Table 2 Descriptive statistics of covariates included in the regression models

Unadjusted mean SARS-CoV-2 cases per 100,000 residents per week stratified by region are shown in Fig. 2. Increasing SARS-CoV-2 case counts across all regions during the weeks after the start of school were identified, regardless of school mode. The adjusted absolute differences in SARS-CoV-2 cases, which include an accounting for baseline community prevalence before school opening, between counties with hybrid and traditional school opening modes relative to counties with virtual learning models are presented in Fig. 3. In the Northeast and Midwest regions, differences in SARS-CoV-2 case rates were not detectably different across any of the 3 learning modes, although there was a small increase in cases 6–9 weeks after school opening in the Midwest in counties with traditional learning; no increase was found in counties with hybrid learning modes. In the South, there was a statistically significant increase in cases in counties that opened for hybrid or traditional modes compared to virtual.
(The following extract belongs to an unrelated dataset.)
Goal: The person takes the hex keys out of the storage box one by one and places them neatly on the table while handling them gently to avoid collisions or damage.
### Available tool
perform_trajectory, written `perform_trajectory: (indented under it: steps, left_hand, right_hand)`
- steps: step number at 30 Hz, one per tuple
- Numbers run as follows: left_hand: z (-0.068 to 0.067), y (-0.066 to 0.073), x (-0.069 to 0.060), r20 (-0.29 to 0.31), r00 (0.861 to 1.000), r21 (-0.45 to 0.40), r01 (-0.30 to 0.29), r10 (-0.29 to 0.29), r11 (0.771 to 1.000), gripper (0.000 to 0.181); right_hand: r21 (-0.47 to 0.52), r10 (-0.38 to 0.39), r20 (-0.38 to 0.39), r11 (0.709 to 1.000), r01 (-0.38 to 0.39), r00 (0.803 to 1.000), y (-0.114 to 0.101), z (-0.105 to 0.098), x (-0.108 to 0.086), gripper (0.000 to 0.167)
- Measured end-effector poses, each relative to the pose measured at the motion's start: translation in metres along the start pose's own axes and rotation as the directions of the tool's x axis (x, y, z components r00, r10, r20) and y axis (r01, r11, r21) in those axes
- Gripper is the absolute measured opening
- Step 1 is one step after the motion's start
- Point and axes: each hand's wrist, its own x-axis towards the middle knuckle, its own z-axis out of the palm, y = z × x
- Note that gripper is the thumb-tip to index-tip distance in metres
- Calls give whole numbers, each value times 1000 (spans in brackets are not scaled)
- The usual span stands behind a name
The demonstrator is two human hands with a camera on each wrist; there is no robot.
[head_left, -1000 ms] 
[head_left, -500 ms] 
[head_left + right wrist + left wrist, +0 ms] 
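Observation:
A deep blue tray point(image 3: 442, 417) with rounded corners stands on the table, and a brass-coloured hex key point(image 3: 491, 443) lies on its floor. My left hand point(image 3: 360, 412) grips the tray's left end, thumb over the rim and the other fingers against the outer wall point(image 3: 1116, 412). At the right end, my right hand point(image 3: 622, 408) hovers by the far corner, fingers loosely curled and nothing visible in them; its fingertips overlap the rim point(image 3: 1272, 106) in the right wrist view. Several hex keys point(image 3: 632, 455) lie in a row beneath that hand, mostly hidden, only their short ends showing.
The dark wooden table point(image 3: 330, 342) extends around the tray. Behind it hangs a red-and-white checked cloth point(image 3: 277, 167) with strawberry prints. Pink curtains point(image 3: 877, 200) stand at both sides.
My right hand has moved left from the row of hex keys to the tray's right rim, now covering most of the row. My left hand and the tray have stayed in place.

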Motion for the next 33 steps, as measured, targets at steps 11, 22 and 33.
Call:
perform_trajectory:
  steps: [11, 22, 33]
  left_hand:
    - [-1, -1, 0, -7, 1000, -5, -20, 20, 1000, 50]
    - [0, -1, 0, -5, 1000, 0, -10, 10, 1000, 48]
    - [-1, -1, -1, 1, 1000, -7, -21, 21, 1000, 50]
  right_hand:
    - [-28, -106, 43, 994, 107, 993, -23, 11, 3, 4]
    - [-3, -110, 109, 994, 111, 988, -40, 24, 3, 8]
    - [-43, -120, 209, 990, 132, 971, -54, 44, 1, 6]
In the West, there was an increase in cases in counties with a hybrid learning mode.

Fig. 2: Unadjusted mean SARS-CoV-2 cases per 100,000 residents stratified by region; week 0 denotes initial school opening.
figure 2

ad, The solid black lines indicate traditional school mode, the solid gray lines indicate hybrid school mode and the dashed gray lines indicate virtual school mode for the Northeast (a), West (b), Midwest (c) and South (d).

Fig. 3: Adjusted absolute difference between SARS-CoV-2 cases in counties with hybrid and traditional school modes relative to virtual for each week, with week 0 being the week when school started for each county, stratified by region.
figure 3

ad, Results were generated from multivariate Poisson regressions with robust s.e. for the Northeast (a), West (b), Midwest (c) and South (d). The black markers indicate traditional school mode and the gray markers indicate hybrid school mode. The whiskers for each marker depict the upper and lower bounds of the 95% CI (n = 1,512 for the Northeast, 648 for the West, 1,887 for the Midwest and 3,110 for the South). Google mobility data were not available for week 12 following school opening in the Northeast, thus results are presented for the 11 weeks following school opening in that region (a).

After adjustment, a traditional school mode was associated with increases in the number of SARS-CoV-2 cases compared to a fully remote mode from week 4 (effect = 13.8 cases per 100,000 residents, 95% CI = 1.1–26.4) to week 6 (effect = 11.2, 95% CI = 0.1–22.3) in the Midwest. In the South, a traditional in-person mode was associated with increases in the number of SARS-CoV-2 cases during the period from week 2 after school opening (effect = 10.7 cases per 100,000 residents, 95% CI = 3.6–17.8) to week 12 after opening, (effect = 10.0, 95% CI = 3.1–16.8).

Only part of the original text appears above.